### [Exercise description]
Exact repetition of every entry is required.

### [Dataset entries]
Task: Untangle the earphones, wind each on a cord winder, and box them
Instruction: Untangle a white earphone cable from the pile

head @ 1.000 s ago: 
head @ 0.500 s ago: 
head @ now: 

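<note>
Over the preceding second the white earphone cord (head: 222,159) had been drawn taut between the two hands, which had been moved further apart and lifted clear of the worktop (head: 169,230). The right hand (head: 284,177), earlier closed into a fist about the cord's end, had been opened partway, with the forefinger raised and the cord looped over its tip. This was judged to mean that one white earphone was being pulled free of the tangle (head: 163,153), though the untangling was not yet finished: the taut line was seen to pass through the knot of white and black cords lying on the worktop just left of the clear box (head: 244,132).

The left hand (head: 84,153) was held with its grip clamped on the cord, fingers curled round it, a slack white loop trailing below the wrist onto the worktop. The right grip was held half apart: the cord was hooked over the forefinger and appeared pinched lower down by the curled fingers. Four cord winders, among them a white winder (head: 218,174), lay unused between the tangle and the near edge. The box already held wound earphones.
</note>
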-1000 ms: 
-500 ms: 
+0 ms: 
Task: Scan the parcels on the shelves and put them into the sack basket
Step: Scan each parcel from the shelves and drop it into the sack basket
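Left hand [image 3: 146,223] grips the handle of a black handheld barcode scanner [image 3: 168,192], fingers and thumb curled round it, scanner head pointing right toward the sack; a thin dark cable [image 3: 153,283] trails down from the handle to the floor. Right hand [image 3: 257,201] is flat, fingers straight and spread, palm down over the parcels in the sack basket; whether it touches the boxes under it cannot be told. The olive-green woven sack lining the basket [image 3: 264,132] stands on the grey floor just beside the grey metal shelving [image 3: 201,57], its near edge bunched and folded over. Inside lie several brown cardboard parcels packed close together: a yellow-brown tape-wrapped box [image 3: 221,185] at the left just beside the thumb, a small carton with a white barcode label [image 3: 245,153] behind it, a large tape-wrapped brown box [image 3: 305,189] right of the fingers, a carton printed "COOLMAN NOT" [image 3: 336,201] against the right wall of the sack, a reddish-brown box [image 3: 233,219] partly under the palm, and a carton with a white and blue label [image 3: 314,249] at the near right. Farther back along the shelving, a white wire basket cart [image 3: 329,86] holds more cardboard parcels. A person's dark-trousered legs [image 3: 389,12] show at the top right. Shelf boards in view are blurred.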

### [Response below]
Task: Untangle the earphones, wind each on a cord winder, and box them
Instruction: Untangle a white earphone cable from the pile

head @ 1.000 s ago: 
head @ 0.500 s ago: 
head @ now: 

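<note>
Over the preceding second the white earphone cord (head: 222,159) had been drawn taut between the two hands, which had been moved further apart and lifted clear of the worktop (head: 169,230). The right hand (head: 284,177), earlier closed into a fist about the cord's end, had been opened partway, with the forefinger raised and the cord looped over its tip. This was judged to mean that one white earphone was being pulled free of the tangle (head: 163,153), though the untangling was not yet finished: the taut line was seen to pass through the knot of white and black cords lying on the worktop just left of the clear box (head: 244,132).

The left hand (head: 84,153) was held with its grip clamped on the cord, fingers curled round it, a slack white loop trailing below the wrist onto the worktop. The right grip was held half apart: the cord was hooked over the forefinger and appeared pinched lower down by the curled fingers. Four cord winders, among them a white winder (head: 218,174), lay unused between the tangle and the near edge. The box already held wound earphones.
</note>
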-1000 ms: 
-500 ms: 
+0 ms: 
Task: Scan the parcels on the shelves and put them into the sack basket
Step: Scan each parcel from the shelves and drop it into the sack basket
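Left hand [image 3: 146,223] grips the handle of a black handheld barcode scanner [image 3: 168,192], fingers and thumb curled round it, scanner head pointing right toward the sack; a thin dark cable [image 3: 153,283] trails down from the handle to the floor. Right hand [image 3: 257,201] is flat, fingers straight and spread, palm down over the parcels in the sack basket; whether it touches the boxes under it cannot be told. The olive-green woven sack lining the basket [image 3: 264,132] stands on the grey floor just beside the grey metal shelving [image 3: 201,57], its near edge bunched and folded over. Inside lie several brown cardboard parcels packed close together: a yellow-brown tape-wrapped box [image 3: 221,185] at the left just beside the thumb, a small carton with a white barcode label [image 3: 245,153] behind it, a large tape-wrapped brown box [image 3: 305,189] right of the fingers, a carton printed "COOLMAN NOT" [image 3: 336,201] against the right wall of the sack, a reddish-brown box [image 3: 233,219] partly under the palm, and a carton with a white and blue label [image 3: 314,249] at the near right. Farther back along the shelving, a white wire basket cart [image 3: 329,86] holds more cardboard parcels. A person's dark-trousered legs [image 3: 389,12] show at the top right. Shelf boards in view are blurred.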

This exercise requires nothing more.